どうしてはてんでわからないのだが、俺が晩飯を食べてないという事実は、洋子のお気に召したらしく、その笑みを一層深くさせた。
「コンビニ?」
「の予定」
「グッド。ちょっと待ってね」
それを訊くと洋子はびっと親指を立て、ソニックのストラップの付いた携帯を取り出し掛ける。
「あ? 紅葉? ホント偶然なんだけどね、電車でお隣さんと一緒になっちゃってさ、うん? そう。201号室の島田誠さんだよ」
「…………」
待ってくださいよ、女子高生の山本洋子さん。
わたし、初対面のあなたに、色んな事聞いてもらちゃいましたけど、お部屋の事とかはお話しましたっけ?
「今日はカレーでしょ? なに? それしかできない? そんなんいいから、これから招待するんで、ちゃんと部屋片付けとくんだよ」
言いたい事だけ言い終えると、洋子は自分勝手に電話を切った。
天上天下唯我独尊。
受話器を離したその一瞬、通話口から悲鳴のようなものが聴こえたのは、おそらく空耳とか気の所為だけじゃない。
そういや何か声に聞き覚えがある。
隣に住んでいるポニーテールがよく似合っていた、いまどき珍しい苦学生タイプのあの娘だ。
え~~っと名前は、なんていったかな?
全国的にも非常に希少だろうし、特徴的かつ独創的なのは、かろうじてではあるものの覚えてるんだけど。
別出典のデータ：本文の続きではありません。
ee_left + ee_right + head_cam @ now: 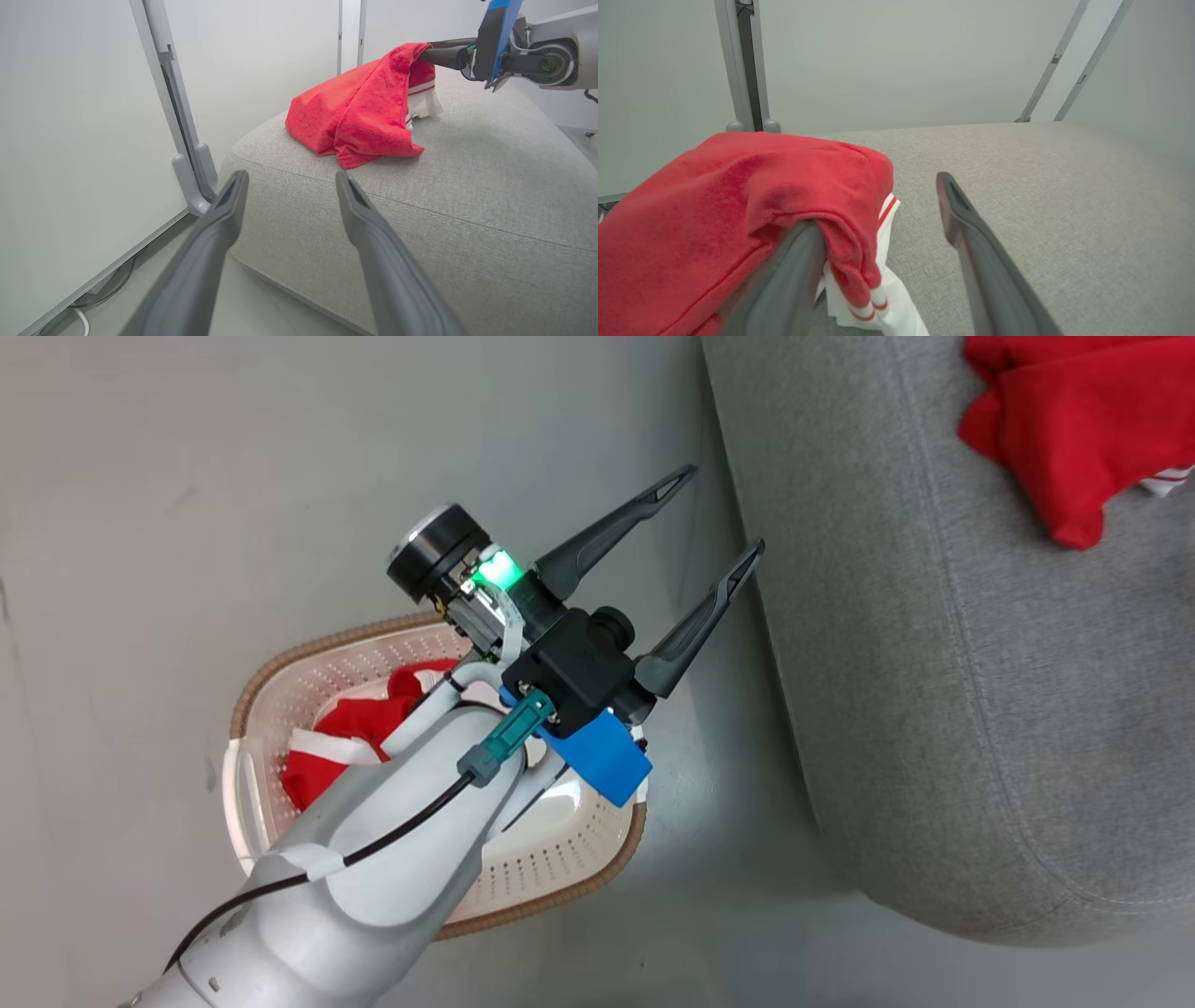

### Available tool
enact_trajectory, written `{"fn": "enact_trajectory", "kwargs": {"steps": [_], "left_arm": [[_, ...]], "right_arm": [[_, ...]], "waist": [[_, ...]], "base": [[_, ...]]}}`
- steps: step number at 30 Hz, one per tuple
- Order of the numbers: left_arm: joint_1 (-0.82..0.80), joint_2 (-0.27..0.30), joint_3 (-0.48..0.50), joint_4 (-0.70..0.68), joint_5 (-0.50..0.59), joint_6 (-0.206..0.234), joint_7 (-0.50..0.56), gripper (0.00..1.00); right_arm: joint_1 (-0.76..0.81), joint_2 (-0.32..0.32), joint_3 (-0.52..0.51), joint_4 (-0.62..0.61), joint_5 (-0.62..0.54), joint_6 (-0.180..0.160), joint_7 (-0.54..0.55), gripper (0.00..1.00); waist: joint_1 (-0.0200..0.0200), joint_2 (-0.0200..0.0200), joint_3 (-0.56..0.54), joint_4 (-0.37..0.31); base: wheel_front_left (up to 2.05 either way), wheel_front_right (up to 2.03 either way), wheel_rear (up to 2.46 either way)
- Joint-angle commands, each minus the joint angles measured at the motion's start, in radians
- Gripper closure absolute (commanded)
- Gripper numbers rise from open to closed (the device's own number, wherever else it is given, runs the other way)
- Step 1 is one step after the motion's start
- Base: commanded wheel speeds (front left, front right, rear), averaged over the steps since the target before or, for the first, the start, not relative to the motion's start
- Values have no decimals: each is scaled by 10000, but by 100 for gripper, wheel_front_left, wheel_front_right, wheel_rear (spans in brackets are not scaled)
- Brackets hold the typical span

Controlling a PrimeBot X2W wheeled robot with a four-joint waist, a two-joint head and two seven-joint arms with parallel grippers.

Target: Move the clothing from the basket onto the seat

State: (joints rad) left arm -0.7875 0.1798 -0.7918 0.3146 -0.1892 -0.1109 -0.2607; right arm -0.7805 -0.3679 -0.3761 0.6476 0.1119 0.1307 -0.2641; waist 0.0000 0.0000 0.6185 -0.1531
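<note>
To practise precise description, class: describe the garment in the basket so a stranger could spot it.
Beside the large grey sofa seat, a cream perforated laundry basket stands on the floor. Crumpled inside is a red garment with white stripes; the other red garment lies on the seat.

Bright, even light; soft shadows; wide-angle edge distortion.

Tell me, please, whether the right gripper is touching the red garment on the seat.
Touching. The right wrist view shows the red garment draped over one finger of the open right gripper; its other finger stands clear above the seat.
</note>
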Motion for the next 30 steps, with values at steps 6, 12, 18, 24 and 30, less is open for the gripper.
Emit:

屋号みたいな感じの奴。
「誠」
「なんでしょう?」
「あたしの友人で理由あって一人暮らしをしてる女子高生、松明屋紅葉の部屋で行う、カレーパーティなどにご招待したいんですけど」
「はぁ……」
そうだったそうだった。
あの娘は松明屋紅葉ちゃんだったな。うん。近くにある行きつけのコンビニの、地域みんなのアイドルである看板娘だ。
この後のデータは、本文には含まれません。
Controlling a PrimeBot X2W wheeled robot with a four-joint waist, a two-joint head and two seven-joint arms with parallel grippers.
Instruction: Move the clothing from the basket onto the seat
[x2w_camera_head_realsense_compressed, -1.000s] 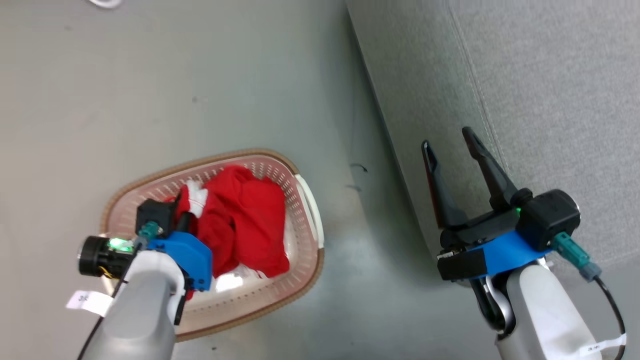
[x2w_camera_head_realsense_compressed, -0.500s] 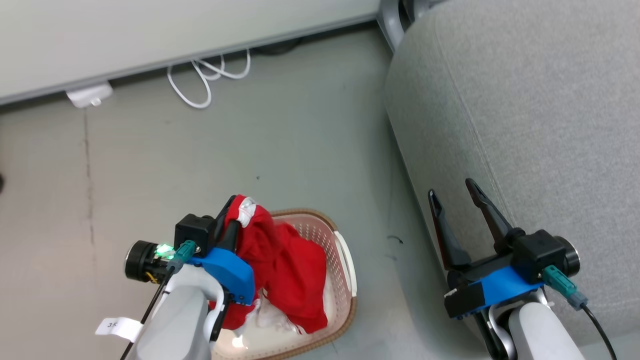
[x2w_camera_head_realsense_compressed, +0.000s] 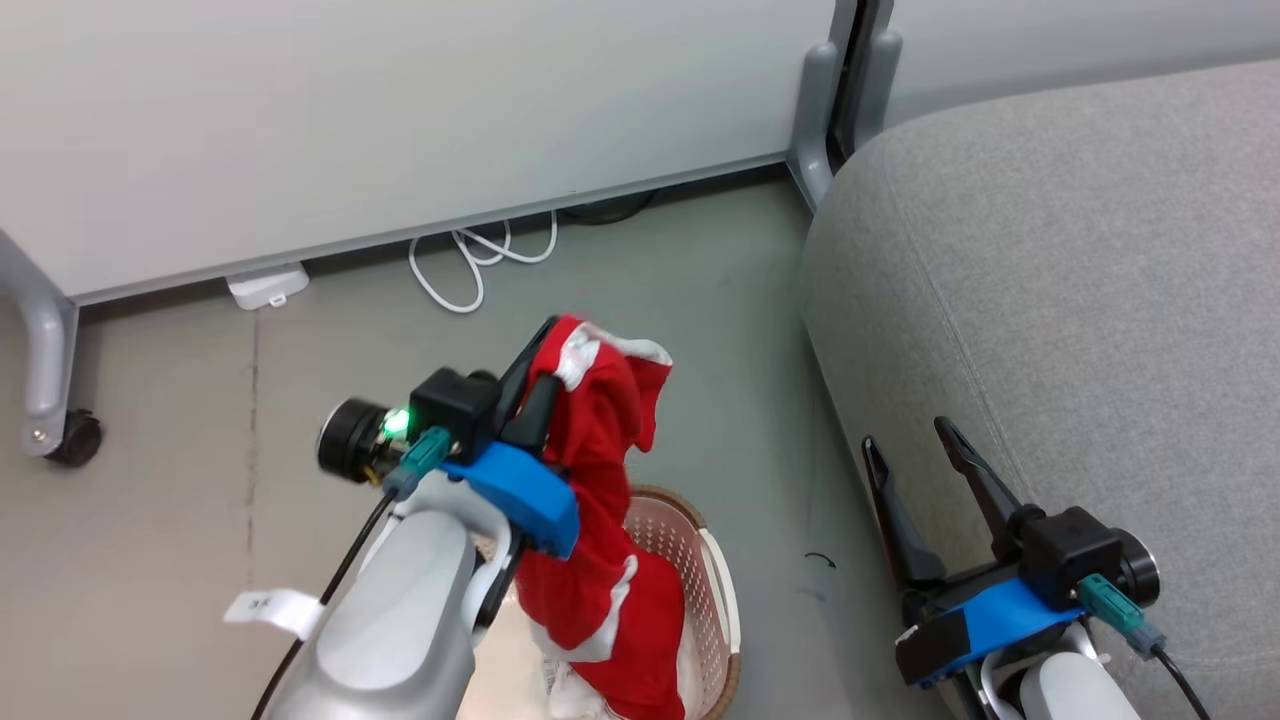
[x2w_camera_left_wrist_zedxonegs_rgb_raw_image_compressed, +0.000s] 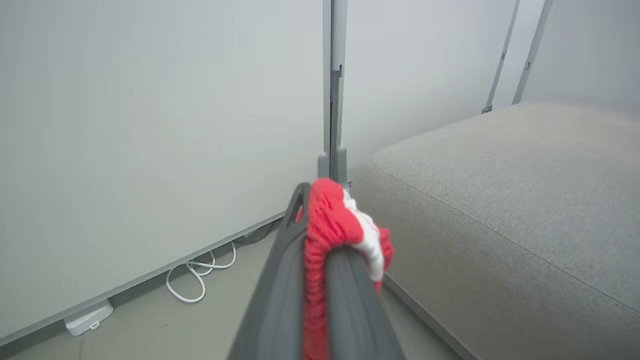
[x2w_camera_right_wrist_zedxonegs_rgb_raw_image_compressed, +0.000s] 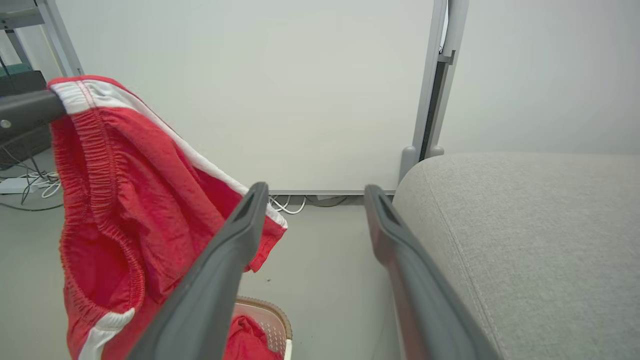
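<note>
my left fingers (x2w_camera_head_realsense_compressed: 522, 368) are clamped tight on the waistband of one red garment (x2w_camera_head_realsense_compressed: 600, 440). it hangs off them above the basket (x2w_camera_head_realsense_compressed: 708, 570), lower end reaching down to the basket's mouth. a second red piece (x2w_camera_right_wrist_zedxonegs_rgb_raw_image_compressed: 247, 340) lies inside the basket, seen via the r wrist cam. the basket sits on the floor (x2w_camera_head_realsense_compressed: 200, 420), just left of the seat (x2w_camera_head_realsense_compressed: 1050, 300); can't tell if they touch. right fingers (x2w_camera_head_realsense_compressed: 893, 515) are spread wide w/ nothing between them, at the seat's near left edge. a white cable (x2w_camera_head_realsense_compressed: 470, 270) lies on the floor by the far wall.
</note>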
「来るよね? 一人でコンビニ弁当を淋しく食べるのと、可愛い可愛い女子高生とカレーを食べるのを、果たして比べられるだろうか?」
俺の眼に人差し指をびしっと、突き刺しそうにしながら、洋子は断られるなど露ほども考えてない態度で、自信満々高らかに宣言する。
「…………」
決めつけられるとこれで、誠さんは子供の部分が大概残っているので、つい逆らいたくなるのだが、
「来るよね?」
「……はい」
ずずいっと顔を寄せてきた洋子の迫力には、それすらも許されない感じだった。
いや、勿論、後者の提案の方が遥かに魅力があり、断る気なんて始めから、さらさらありはしないんだけどね。
「オーケー。じゃあ、紅葉の掃除の時間もあるし、ゆっくり行こ、あ? そうそう。明日は土曜日だけど、誠は仕事があったりするの?」
「んにゃ」
「ベリーグッド」
親指を立てるとそのままその手で、洋子は俺の手を取りきゅっと握る。――ちっちゃい手。ほんのりと人肌に温かくて柔らかい。
何とはなしに繋いだ手を、じっと見ていたら、洋子が小さく、ぽつりと呟いた。
「どうしよう。これってウマくイキすぎ」
「あん? 何だって? なにがイキすぎだって?」
確かに俺の言葉が聞こえたはずなのに、洋子は振り向きもせずに、手を引っ張るようにして、ずんずんとえらく早足で歩き出す。
「ゆっくりじゃねぇの?」
「…………」
「なあ?」
「…………」
「なあ?」
「うっさい!!」
このときはこれで諦めたのだが、無理矢理にでも、爆進するネコ娘の顔を見ときゃよかったと、後でちょっとだけ俺は悔やんだ。